As the character of our neighborhoods transform — and just last week we learned that Capitol Hill’s beloved art-house cinema Harvard Exit is closing, sold off to a developer — the topic of gentrification has stirred debate and even protests in Seattle.
But is it possible that we’ve been debating the wrong thing — that the changes under way in some Seattle neighborhoods don’t add up to gentrification?
A new study from the Portland-based think tank City Observatory contends just that: Seattle hasn’t experienced any significant gentrification — and in fact, the phenomenon of gentrification is far less pervasive in U.S. cities than commonly thought.
It comes down to to what you mean by gentrification, of course.
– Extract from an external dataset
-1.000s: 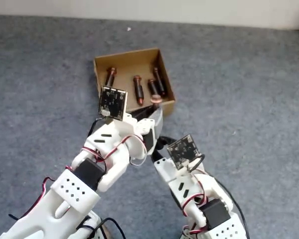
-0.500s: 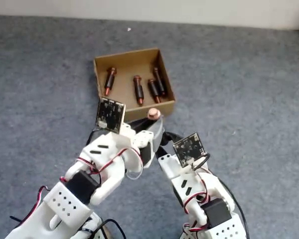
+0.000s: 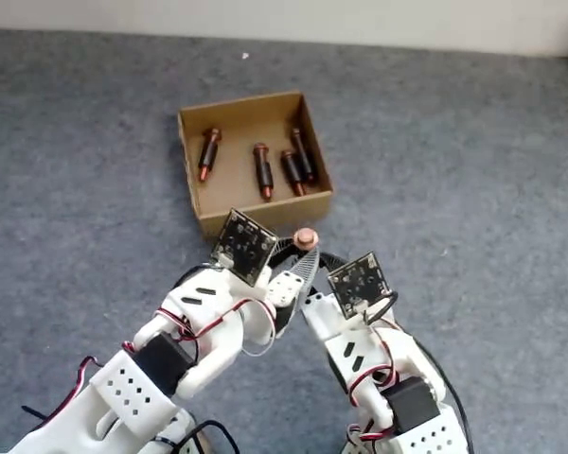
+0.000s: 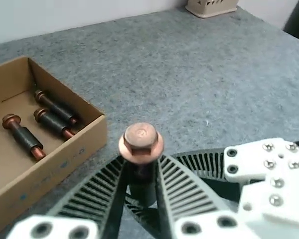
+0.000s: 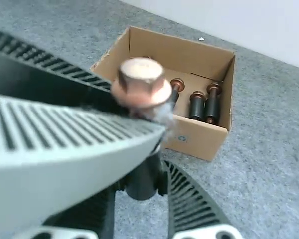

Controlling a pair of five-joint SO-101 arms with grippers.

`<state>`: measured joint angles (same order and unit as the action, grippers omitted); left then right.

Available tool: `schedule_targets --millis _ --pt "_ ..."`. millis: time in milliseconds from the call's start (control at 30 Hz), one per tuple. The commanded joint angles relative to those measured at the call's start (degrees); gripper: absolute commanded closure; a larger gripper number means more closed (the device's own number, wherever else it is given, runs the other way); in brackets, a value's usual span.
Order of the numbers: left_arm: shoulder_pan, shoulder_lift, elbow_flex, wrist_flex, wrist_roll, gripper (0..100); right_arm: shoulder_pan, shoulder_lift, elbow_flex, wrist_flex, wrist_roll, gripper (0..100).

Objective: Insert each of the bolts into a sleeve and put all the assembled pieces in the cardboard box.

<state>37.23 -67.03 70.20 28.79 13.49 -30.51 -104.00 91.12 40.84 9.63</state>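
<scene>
With our left gripper [image 4: 141, 167] clenched on the copper-headed bolt [image 4: 141, 142] and our right gripper [image 5: 142, 193] clamped on the black tubular sleeve [image 5: 144, 179], just outside the brown cardboard box [image 3: 265, 210] at its five o'clock, we risk jamming or dropping them through a skewed push.

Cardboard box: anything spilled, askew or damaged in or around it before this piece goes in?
Nothing stands out. The cardboard box looks intact; four assembled pieces lie inside, none over the rim. The fifth bolt stands upright just short of it, in the left gripper, its sleeve in the right gripper.
</scene>
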Motion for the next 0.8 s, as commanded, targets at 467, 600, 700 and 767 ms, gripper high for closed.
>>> schedule_targets --millis 467,600,700,767 --pt "-1.6 -1.5 -0.2 3.2 -1.8 82 1.1 -1.3 -0.6 -2.2 0.4 99.4" --pt "-3.3 -1.5 -4.0 7.6 -1.8 82 1.1 -1.3 -0.6 -2.2 0.4 99.4" --pt "-5.9 -1.5 -7.5 11.4 -1.8 82 1.1 -1.3 -0.6 -2.2 0.4 99.4" --pt "-7.5 -1.6 -9.2 13.5 -1.8 82 1.1 -1.3 -0.6 -2.2 0.4 99.4"
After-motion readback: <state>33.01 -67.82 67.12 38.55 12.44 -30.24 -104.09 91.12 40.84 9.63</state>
It’s a tricky term, with no hard-and-fast definition.
“Some people see gentrification happening when someone richer than them moves into the neighborhood” says economist Joe Cortright, one of the authors of the new study. “But if our concern about gentrification is the displacement of poor people, the fact is it has not had much of an impact.”
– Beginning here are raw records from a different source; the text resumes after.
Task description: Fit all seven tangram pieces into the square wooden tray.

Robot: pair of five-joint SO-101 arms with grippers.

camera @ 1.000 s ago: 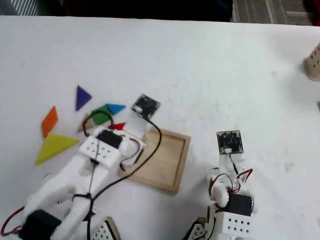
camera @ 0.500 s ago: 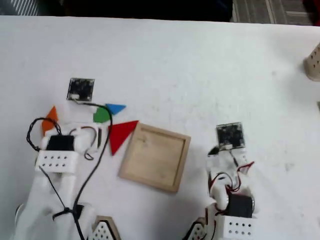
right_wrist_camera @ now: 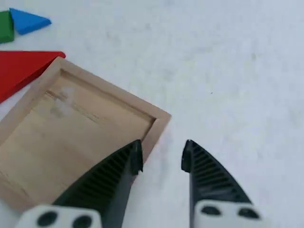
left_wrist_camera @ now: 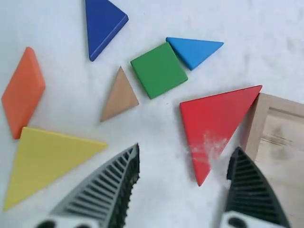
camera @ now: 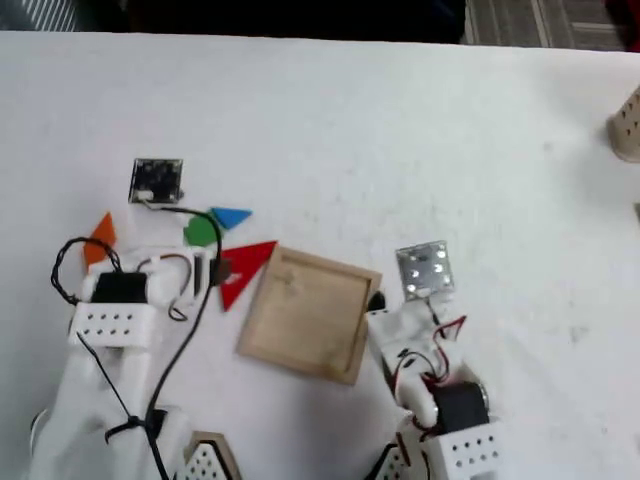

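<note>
The square wooden tray (camera: 262, 318) lies with nothing in it at mid-table. A large red triangle (left_wrist_camera: 213, 121) touches its left rim. Beyond it lie a green square (left_wrist_camera: 159, 70), a light blue triangle (left_wrist_camera: 194, 50), a dark blue triangle (left_wrist_camera: 102, 21), a tan triangle (left_wrist_camera: 119, 95), an orange parallelogram (left_wrist_camera: 23, 90) and a yellow triangle (left_wrist_camera: 45, 159). My left gripper (left_wrist_camera: 185, 151) hangs open over the red triangle's near point. My right gripper (right_wrist_camera: 161, 145) is open at the tray (right_wrist_camera: 109, 97), one finger over the right rim, the other outside it.
A pale perforated object (camera: 626, 125) stands at the table's far right edge. Open white tabletop stretches behind and to the right of the tray. The arm bases and wooden mounts (camera: 212, 460) sit along the near edge.
The left arm swung left off the tray's corner, uncovering the red triangle beside the tray. In the last half second the right arm moved left up to the tray's right rim.
</note>
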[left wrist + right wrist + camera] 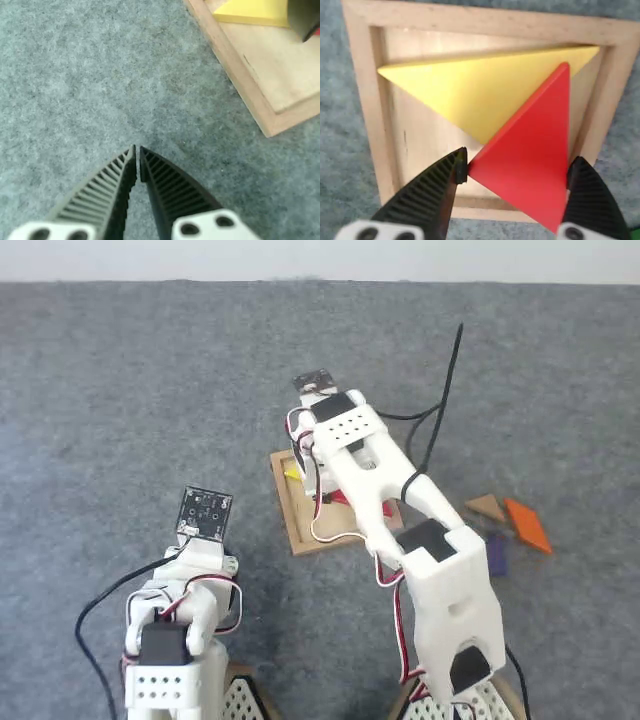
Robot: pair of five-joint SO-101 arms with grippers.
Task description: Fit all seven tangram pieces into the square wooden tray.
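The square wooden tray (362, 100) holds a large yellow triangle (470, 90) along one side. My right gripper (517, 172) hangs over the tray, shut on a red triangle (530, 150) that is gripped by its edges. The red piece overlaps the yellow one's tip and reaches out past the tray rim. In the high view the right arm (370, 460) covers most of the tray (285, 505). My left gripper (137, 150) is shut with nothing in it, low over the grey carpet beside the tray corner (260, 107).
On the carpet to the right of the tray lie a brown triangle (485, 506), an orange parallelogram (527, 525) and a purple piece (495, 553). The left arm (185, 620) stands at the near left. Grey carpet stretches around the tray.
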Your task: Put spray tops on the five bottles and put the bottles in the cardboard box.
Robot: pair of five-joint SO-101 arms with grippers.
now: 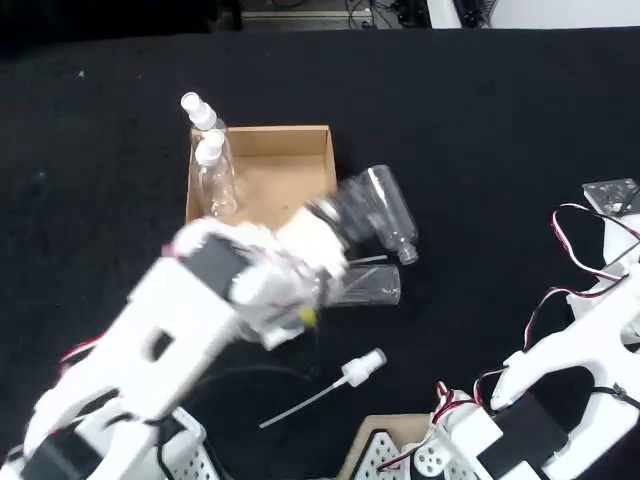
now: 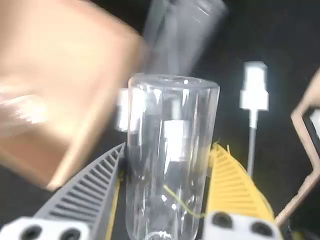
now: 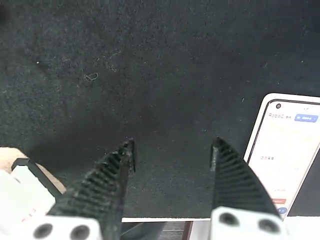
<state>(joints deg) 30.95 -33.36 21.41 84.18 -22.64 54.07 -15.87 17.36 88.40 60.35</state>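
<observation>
Left gripper (image 2: 169,148): its fingers press against both sides of a clear bottle and seem to pinch it, though the view here is smeared
Bottle (image 2: 170,170): has no spray top; it sits between the grey finger (image 2: 95,185) and the yellow finger (image 2: 230,185), with its far end reaching past the fingertips; in the high view it lies low over the black cloth (image 1: 480,120), just beside the box's near corner
Second bottle (image 1: 385,215): also has no top; it lies tilted on the cloth just beyond the left gripper's tips, with its neck pointing away from the box
Loose spray top (image 1: 360,370): lies on the cloth near the left gripper, on the yellow-finger side and apart from the pinched bottle; its thin tube trails back toward the arms' bases
Cardboard box (image 1: 300,140): open and ahead of the left gripper on the grey-finger side, well apart from the right gripper
Capped bottle (image 1: 215,175): stands upright inside the box against the wall farthest from the left gripper's tips
Other capped bottle (image 1: 200,112): stands upright at the box's far corner, just behind the first; whether it is inside or outside the wall cannot be told
Right gripper (image 3: 173,145): fingers spread wide over the black cloth, well apart from the bottles
Phone (image 3: 287,160): screen lit, lying just beside one of the right gripper's fingers
</observation>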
The study uses census data to examine patterns of poverty in 51 U.S. cities, including Seattle, between 1970 and 2010. For a census tract to be considered gentrified, it had to start out at a high level of economic distress, with at least 30 percent of residents at or below the poverty line (roughly double the national average). If, at the end of the four-decade period, the tract rebounded to a poverty rate below 15 percent, it had gentrified.
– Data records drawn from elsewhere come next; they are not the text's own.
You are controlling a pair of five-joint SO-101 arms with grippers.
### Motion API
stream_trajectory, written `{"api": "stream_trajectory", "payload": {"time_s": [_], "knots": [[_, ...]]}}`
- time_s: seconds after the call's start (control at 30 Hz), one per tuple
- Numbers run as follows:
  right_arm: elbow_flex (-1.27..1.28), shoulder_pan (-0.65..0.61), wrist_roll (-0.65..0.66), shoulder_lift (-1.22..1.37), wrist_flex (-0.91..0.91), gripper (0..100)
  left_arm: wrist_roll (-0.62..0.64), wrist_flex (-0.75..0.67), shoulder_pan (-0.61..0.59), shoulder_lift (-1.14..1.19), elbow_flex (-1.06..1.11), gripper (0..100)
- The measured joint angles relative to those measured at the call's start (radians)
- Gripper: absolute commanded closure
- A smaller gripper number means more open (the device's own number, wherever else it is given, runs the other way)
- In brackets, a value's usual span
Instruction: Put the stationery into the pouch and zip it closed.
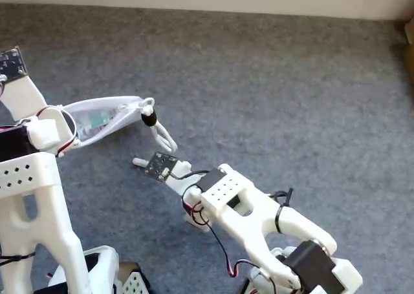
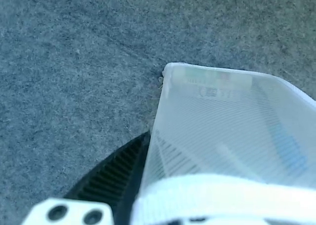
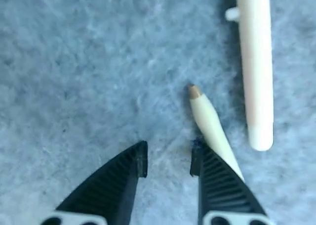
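You are in the loading step: stationery is still loose on the table (image 1: pixel 291 81), so closing the pouch comes last.

Your left claw (image 2: pixel 143 185) looks clamped on one end of the pouch (image 1: pixel 103 118). In the high view the pouch sits at about 9 o'clock on the table, with its free end pointing toward 3 o'clock. Your right claw (image 3: pixel 168 160) is spread apart and empty, low over the table at about 5 o'clock from the pouch's free end.

The thin pen (image 3: pixel 207 118) with the brownish tip lies against the outer side of one finger, not in the gap. I judge the next move needs a small sideways shift so the fingers straddle it. After that, close, lift, and carry it toward 10 o'clock to the pouch mouth. Keep the left claw's grip steady so the mouth does not sag.

Count:
- One pouch.
- Two loose white pens: the thin one, and a thicker pen (image 3: pixel 256 67) lying just beside it.
- Through the mesh, a greenish printed piece and a blurred blue shape already sit inside. You cannot count them reliably.
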Motion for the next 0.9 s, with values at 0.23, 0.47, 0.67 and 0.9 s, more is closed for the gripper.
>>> {"api": "stream_trajectory", "payload": {"time_s": [0.23,0.47,0.67,0.9], "knots": [[-0.029,0.003,0.035,-0.106,0.061,84.6,0.003,-0.006,0.0,0.0,0.0,99],[-0.029,0.023,0.037,-0.026,-0.072,84.6,0.003,-0.006,0.0,0.0,0.0,99],[-0.057,0.071,0.054,0.101,-0.117,85.1,0.003,-0.006,0.0,0.0,0.0,99],[-0.061,0.101,0.126,0.106,-0.117,96.4,0.003,-0.006,0.0,0.0,0.0,99]]}}
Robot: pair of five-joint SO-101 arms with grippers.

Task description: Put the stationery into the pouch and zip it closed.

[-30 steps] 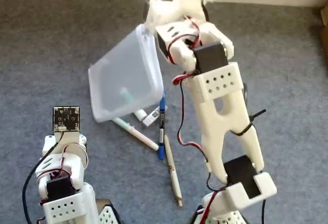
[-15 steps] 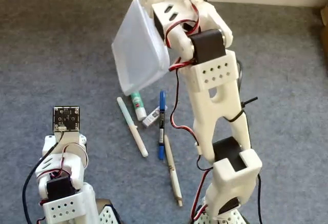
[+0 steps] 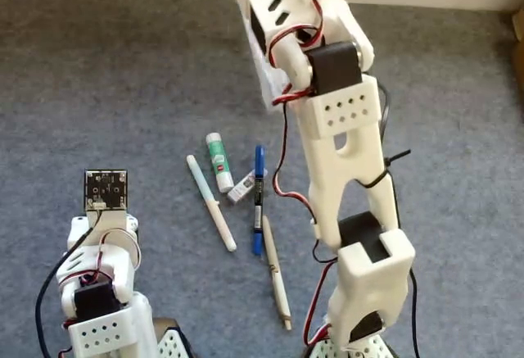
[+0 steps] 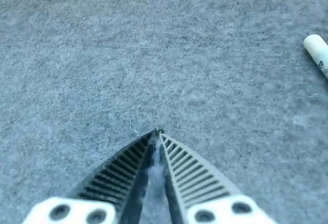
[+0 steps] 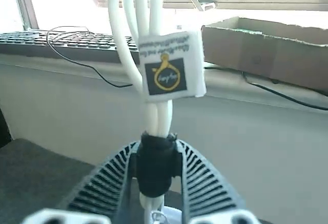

Remarkably, Seattle does not have a single census tract that meets this threshold for gentrification.
To be fair, the data show that neighborhoods like Ballard and Capitol Hill have experienced displacement, with declines in the percentage of residents who earn poverty-level wages. But these neighborhoods weren’t extremely blighted to begin with. In central Ballard the poverty rate was just 16 percent in 1970. In the heart of Capitol Hill, it was 19 percent.
Belltown comes closest to meeting the standard of gentrification in the study. In 1970, the neighborhood’s poverty rate was 29 percent. By 2010, it had dropped to 12 percent. The Central District (east of 15th Ave.) and the High Point neighborhood in West Seattle are other near misses.
Seattle is not unique in this regard. Most cities in the study experienced little or no gentrification. Only a handful — New York, Chicago, New Orleans, Washington, D.C., and Memphis — saw a significant number of urban neighborhoods rebound from high poverty.
Despite all the media attention it receives, gentrification is “strikingly rare,” Cortright says. Most neighborhoods that were impoverished in 1970 remain so today. And many others have fallen into deep poverty in the past several decades.
Seattle fits this pattern, even though we have less poverty here than many cities. As illustrated on the map, Seattle had six areas with a poverty rate exceeding 30 percent in 1970. Four of those six still do. Additionally, eight newly-poor neighborhoods have passed the 30-percent mark.
Our focus on gentrification is misplaced, Cortright says, since the spread of concentrated poverty is a much larger trend, and has a far more negative impact on the lives of poor people.
“If we just mean some re-arranging of nonpoor neighborhoods when we talk about gentrification, that’s a different issue,” he explains.
So perhaps we need a new name for the type of gentrification we’re witnessing in Seattle neighborhoods like Capitol Hill. Because let’s face it — is it really gentrification when an art-house cinema gets pushed out of the neighborhood?